Permanent delegate to the UNESCO
- In office 31 October 2016 – 30 November 2021

President of the General conference of the UNESCO
- In office 2019 – November 2021
- Succeeded by: Santiago Irazabal Mourao

Personal details
- Born: 22 October 1954 Istanbul, Turkey
- Died: 8 April 2026 (aged 71)
- Resting place: Karacaahmet Cemetery
- Citizenship: Turkish
- Education: Boğaziçi University (BA) London School of Economics (MA)
- Occupation: Diplomat

= Ahmet Altay Cengizer =

Turkish diplomat (1954–2026)

Ahmet Altay Cengizer (22 October 1954 – 8 April 2026) was a Turkish diplomat and the permanent delegate at the UNESCO for Turkey and a past president of the General Conference of the UNESCO.

== Education ==
Cengizer graduated with a Bachelor's degree in Political science from Boğaziçi University in Istanbul in 1977. He followed up on his studies at the London School of Economics where he graduated with a Master of Arts degree in International History.

== Diplomatic career ==
Cenziger's diplomatic career began in 1984, and he was subsequently posted to several Turkish embassies. His diplomatic service at International organizations began in 2001 when he began to serve in the office of the Turkish delegate to the United Nations in New York, to which he was posted until 2005. From 2005 until 2006 he served as the Turkish ambassador to Tajikistan and from 2009 until 2016, he served as the Turkish Ambassador to Ireland. In October of the same year he was appointed the permanent Turkish delegate to UNESCO and was later elected to the executive board of the organization for the term between 2017 and 2021. In 2019 he was elected to preside over the General Conference of UNESCO for the term between 2019 and 2021. His tenure was marked by the COVID-19 pandemic.
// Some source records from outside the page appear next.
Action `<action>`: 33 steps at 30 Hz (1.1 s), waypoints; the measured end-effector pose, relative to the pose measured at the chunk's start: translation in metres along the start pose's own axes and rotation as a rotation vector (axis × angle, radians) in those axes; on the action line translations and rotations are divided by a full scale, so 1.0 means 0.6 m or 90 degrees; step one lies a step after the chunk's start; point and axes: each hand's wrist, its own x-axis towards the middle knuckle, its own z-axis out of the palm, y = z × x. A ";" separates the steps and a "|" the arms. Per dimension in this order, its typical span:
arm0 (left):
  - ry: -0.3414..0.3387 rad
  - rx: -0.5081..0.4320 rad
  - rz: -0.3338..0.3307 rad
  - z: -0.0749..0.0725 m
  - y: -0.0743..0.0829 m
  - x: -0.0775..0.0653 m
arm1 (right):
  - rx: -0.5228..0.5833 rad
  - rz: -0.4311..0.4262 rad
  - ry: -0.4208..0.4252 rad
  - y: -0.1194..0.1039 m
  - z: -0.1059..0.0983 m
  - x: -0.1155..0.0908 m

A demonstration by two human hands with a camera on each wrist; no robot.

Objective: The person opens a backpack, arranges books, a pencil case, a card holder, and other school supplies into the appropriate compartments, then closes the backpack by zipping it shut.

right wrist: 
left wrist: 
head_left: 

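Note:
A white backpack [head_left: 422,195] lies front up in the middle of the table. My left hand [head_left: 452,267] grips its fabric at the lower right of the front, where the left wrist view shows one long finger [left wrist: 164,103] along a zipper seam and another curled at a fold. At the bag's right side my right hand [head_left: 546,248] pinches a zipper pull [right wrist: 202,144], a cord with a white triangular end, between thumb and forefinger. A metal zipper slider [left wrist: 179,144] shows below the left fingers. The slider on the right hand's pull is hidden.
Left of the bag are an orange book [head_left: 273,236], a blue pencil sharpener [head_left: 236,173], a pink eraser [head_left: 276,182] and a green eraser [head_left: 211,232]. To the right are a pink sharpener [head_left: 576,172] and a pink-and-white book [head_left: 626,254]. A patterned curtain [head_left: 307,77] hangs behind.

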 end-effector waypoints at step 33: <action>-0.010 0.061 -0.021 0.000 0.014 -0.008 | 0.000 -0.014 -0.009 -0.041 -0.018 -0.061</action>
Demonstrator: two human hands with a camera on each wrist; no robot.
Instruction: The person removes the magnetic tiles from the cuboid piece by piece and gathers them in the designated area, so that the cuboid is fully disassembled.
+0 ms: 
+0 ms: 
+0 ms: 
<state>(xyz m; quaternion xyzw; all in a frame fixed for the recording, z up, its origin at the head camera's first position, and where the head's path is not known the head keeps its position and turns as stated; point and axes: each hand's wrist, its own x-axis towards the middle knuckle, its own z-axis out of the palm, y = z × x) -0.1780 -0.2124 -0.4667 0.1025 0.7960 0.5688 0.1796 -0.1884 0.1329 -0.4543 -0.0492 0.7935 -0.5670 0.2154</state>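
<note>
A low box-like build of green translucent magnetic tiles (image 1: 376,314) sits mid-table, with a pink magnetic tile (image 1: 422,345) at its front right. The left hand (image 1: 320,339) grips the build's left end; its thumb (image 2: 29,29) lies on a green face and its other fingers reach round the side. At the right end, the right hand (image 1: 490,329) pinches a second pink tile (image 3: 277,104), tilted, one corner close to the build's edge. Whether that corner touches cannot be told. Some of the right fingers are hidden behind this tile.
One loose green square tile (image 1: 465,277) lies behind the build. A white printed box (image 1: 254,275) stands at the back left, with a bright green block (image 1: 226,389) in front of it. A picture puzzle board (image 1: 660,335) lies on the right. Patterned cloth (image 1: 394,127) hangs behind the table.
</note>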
In November 2021 he was succeeded by Santiago Irazabal Mourao of Brazil.

== Views ==
Cenziger was a supporter of Turkey's accession into the European Union arguing that Turkey is the only Muslim country developing democratically and the most industrially developed between Japan and Austria.

== Death ==
Cengizer died on 8 April 2026, at the age of 71. On 11 April, he was buried at Karacaahmet Cemetery.